--- ABOUT THIS EXERCISE ---
Starting with the line containing "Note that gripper" and going on through the line containing "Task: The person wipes", return the lines of the data below exactly, and only those.

== Segment start ==

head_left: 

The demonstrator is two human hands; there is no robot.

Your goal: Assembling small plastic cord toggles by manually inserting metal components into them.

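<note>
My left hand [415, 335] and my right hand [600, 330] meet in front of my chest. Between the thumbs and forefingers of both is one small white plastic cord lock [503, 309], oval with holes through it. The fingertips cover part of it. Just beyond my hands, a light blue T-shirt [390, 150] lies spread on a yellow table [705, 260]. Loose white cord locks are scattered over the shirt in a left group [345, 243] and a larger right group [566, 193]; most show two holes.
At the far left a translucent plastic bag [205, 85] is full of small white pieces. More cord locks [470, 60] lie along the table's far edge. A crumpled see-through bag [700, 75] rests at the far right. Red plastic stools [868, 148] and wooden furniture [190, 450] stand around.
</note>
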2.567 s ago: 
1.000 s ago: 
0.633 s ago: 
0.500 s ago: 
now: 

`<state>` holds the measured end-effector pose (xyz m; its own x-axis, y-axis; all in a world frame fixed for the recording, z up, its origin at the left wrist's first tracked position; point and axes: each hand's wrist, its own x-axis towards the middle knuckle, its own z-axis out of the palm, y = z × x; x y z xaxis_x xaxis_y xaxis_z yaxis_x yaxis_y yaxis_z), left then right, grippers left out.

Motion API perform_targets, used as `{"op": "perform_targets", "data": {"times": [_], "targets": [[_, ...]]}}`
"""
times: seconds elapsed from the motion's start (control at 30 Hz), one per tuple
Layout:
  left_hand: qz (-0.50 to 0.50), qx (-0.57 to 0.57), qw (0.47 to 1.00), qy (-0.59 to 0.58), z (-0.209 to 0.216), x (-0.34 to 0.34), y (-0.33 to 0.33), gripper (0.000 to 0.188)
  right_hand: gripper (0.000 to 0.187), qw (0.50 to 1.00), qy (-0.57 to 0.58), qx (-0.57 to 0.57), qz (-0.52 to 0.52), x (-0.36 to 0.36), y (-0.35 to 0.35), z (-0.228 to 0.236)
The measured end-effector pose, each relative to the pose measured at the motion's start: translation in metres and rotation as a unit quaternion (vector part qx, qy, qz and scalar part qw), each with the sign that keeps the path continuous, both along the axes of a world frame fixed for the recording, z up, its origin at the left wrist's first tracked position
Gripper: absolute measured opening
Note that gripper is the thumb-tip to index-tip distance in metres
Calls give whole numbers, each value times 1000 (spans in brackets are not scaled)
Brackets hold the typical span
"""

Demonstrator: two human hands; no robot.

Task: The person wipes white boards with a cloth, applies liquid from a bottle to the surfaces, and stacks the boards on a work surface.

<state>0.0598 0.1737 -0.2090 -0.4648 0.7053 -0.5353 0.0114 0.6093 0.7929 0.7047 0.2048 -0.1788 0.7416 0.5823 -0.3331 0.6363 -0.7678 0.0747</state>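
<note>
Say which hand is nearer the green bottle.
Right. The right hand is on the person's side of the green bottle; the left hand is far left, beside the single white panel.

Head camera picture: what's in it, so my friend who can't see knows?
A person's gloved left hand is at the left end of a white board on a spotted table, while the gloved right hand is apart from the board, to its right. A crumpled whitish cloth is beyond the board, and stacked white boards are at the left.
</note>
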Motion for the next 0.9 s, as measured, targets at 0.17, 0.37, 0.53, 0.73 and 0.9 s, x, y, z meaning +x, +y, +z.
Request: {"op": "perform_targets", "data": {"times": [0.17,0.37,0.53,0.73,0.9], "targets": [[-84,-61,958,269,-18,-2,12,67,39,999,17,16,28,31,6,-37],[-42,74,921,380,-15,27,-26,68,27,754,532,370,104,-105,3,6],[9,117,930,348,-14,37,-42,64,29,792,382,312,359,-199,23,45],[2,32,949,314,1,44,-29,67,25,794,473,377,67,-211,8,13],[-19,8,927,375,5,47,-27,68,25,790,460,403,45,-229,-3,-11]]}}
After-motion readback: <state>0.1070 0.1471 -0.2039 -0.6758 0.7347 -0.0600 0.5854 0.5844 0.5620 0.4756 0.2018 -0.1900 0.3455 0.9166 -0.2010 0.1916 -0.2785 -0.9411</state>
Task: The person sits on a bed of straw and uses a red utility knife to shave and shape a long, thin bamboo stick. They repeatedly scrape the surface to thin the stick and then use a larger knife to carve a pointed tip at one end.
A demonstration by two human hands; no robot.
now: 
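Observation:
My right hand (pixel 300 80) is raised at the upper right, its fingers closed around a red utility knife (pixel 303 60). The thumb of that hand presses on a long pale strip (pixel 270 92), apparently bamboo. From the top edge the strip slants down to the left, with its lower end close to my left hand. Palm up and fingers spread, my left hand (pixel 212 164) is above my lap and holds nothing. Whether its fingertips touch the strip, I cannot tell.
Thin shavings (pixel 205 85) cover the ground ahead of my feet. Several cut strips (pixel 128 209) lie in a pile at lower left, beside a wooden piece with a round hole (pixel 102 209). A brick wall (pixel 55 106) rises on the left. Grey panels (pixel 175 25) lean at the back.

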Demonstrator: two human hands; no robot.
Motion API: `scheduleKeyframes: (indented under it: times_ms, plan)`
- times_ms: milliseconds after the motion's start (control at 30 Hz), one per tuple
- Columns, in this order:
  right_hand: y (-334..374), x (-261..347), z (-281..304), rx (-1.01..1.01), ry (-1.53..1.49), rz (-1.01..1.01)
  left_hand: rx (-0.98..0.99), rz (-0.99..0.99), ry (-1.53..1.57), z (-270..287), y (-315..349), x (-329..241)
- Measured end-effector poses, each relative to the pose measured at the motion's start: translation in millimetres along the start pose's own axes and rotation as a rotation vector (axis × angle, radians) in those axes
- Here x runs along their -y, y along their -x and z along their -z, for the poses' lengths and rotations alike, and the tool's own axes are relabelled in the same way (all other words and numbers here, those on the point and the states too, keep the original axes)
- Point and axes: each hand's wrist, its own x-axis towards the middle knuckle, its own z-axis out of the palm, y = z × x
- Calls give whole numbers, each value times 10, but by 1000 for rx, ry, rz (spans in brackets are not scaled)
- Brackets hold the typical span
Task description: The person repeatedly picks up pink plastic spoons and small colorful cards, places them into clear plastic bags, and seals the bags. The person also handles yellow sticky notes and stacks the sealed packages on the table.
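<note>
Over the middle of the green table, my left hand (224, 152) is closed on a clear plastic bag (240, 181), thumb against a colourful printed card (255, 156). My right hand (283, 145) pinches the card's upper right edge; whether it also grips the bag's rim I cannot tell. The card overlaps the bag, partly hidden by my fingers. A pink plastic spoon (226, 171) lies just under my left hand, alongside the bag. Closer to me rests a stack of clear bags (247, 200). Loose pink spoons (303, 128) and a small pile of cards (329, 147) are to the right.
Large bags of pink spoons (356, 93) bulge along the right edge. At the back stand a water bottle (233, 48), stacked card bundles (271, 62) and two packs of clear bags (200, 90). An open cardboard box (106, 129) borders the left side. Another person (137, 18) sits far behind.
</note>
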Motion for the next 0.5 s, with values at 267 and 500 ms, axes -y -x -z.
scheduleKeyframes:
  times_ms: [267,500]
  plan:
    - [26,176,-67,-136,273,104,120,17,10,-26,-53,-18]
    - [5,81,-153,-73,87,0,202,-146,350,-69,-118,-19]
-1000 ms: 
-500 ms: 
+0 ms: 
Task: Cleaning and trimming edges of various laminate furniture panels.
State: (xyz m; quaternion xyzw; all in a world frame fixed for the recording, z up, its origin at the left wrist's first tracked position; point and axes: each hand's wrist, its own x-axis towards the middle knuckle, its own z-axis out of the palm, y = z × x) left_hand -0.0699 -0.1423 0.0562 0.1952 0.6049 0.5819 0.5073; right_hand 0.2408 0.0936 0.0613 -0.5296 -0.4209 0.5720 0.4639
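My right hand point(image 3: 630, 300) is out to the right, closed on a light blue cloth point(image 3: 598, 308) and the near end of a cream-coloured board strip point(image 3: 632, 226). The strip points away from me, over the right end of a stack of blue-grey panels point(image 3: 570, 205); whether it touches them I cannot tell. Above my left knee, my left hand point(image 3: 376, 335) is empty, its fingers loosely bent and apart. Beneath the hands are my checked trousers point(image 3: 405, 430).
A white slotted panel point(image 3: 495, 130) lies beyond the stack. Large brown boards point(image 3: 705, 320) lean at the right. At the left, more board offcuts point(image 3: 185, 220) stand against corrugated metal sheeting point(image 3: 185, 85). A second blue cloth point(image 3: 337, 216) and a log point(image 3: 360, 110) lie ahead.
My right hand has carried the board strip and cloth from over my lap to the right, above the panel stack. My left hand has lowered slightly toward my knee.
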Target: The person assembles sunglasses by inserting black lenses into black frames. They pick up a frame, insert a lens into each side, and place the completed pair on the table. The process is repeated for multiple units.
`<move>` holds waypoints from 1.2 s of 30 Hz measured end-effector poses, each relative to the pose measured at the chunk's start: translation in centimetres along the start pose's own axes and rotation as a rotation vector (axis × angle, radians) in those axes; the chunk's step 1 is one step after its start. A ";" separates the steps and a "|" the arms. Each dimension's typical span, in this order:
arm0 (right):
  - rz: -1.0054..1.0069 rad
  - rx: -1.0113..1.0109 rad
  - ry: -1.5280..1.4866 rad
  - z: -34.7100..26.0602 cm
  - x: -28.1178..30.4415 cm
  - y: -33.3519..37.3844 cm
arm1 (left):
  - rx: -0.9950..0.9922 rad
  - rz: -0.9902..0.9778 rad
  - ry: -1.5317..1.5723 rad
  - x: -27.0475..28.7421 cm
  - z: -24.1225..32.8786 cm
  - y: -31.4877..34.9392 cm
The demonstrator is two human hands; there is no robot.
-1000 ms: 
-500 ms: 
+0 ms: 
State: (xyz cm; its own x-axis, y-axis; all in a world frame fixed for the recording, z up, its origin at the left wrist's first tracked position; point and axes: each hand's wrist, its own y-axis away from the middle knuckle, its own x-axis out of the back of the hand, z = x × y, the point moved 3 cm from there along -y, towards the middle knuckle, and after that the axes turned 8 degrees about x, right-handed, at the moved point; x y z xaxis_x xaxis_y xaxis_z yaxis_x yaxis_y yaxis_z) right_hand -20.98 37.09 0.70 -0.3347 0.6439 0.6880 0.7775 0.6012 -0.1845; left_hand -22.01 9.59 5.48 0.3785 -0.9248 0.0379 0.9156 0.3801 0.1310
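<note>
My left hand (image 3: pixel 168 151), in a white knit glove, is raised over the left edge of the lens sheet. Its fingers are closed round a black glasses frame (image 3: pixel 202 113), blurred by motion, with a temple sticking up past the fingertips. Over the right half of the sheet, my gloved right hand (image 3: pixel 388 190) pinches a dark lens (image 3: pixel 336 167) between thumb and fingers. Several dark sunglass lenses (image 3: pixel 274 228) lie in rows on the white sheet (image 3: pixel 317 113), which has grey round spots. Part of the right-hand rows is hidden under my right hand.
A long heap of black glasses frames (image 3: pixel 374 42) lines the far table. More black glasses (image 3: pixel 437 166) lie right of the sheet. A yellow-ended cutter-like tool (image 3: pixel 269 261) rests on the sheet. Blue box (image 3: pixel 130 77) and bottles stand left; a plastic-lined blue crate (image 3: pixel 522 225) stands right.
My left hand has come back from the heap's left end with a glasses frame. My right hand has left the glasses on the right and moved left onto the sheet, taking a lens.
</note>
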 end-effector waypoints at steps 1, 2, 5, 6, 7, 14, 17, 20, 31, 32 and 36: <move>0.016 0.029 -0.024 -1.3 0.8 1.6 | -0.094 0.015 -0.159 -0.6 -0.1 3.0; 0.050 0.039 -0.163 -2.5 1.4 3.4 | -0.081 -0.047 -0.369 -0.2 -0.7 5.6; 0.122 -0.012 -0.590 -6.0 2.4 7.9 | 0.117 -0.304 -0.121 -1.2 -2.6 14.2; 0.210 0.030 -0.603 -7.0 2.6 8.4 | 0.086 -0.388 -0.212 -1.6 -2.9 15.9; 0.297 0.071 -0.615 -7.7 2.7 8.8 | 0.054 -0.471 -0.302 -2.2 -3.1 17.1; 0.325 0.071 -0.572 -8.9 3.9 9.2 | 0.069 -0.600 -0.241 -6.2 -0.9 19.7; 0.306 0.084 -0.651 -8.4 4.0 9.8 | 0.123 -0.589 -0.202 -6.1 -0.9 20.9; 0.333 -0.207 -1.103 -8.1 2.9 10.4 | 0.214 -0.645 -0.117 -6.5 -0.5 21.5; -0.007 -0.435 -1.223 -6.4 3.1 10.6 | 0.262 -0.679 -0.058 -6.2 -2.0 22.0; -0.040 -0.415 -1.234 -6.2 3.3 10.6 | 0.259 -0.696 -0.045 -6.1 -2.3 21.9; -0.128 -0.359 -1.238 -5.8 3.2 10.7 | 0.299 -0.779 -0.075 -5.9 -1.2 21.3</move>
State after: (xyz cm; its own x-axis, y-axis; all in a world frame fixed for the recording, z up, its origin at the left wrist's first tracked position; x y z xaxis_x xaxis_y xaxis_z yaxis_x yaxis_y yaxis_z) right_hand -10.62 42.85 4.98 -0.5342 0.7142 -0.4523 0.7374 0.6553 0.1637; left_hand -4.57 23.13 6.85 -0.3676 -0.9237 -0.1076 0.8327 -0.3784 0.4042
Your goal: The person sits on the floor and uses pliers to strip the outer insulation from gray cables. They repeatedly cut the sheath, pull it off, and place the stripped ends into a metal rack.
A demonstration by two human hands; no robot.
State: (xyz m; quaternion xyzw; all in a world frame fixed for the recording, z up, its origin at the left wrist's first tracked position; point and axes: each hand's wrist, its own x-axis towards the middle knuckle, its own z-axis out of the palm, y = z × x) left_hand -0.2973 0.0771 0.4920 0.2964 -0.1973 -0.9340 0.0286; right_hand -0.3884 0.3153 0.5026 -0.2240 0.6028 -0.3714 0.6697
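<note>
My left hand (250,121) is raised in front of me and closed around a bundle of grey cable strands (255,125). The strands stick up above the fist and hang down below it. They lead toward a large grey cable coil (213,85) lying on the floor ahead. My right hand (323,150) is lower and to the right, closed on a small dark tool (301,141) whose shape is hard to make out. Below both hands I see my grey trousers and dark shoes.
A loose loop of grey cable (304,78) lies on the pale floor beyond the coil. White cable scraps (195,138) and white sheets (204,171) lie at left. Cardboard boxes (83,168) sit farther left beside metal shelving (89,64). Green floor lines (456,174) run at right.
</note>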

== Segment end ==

--- RESULT ---
Note that gripper is the thumb-tip to index-tip distance in metres
Calls give whole numbers, each value times 1000 (spans in brackets are not scaled)
Brackets hold the typical span
"""

Demonstrator: two human hands; no robot.

Task: The person wipes white boards with a cloth, applies liquid from a bottle to the surfaces, and stacks the boards on a work surface.

This completes the answer.